EXERCISE AIM: Below is a listing. Write out exactly its lines between the one holding "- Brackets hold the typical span" and the one holding "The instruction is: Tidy", inclusive.

DATA SECTION:
▼
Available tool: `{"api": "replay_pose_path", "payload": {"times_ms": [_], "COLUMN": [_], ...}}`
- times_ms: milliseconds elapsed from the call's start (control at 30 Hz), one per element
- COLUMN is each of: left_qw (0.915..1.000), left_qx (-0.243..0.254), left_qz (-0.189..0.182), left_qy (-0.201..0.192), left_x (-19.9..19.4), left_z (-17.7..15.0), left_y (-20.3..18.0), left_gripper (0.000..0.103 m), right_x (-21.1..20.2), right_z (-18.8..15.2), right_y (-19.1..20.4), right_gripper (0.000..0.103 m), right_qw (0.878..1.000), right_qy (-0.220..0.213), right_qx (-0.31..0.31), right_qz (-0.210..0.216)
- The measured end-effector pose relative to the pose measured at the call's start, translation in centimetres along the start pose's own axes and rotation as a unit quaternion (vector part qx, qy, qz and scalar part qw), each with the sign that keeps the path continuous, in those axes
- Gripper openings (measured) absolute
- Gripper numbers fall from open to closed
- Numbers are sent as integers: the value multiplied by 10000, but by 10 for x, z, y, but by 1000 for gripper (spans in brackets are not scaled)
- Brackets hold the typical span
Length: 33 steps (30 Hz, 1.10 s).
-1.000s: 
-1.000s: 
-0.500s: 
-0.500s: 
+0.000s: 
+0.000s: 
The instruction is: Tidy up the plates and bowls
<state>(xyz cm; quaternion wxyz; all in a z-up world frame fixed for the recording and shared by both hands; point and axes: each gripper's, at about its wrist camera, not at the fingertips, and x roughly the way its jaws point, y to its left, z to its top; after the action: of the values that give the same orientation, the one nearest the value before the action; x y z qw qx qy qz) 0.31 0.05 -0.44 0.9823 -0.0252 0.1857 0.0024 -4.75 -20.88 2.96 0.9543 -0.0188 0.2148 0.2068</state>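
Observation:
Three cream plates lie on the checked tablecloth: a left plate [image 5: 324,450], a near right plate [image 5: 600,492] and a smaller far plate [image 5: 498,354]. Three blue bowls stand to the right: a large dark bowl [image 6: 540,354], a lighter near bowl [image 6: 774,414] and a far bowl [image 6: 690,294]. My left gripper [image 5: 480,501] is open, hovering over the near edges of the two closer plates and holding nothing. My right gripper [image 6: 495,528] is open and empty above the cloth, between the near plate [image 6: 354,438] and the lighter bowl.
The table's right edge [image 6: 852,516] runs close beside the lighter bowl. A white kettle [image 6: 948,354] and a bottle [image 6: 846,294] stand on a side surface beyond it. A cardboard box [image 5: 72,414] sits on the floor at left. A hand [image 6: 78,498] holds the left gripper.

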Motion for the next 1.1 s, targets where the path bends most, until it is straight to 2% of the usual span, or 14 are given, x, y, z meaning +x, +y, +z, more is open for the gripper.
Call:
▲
RESPONSE:
- Brackets hold the typical span
Length: 33 steps (30 Hz, 1.10 s).
-1.000s: 
-1.000s: 
-0.500s: 
-0.500s: 
+0.000s: 
+0.000s: 
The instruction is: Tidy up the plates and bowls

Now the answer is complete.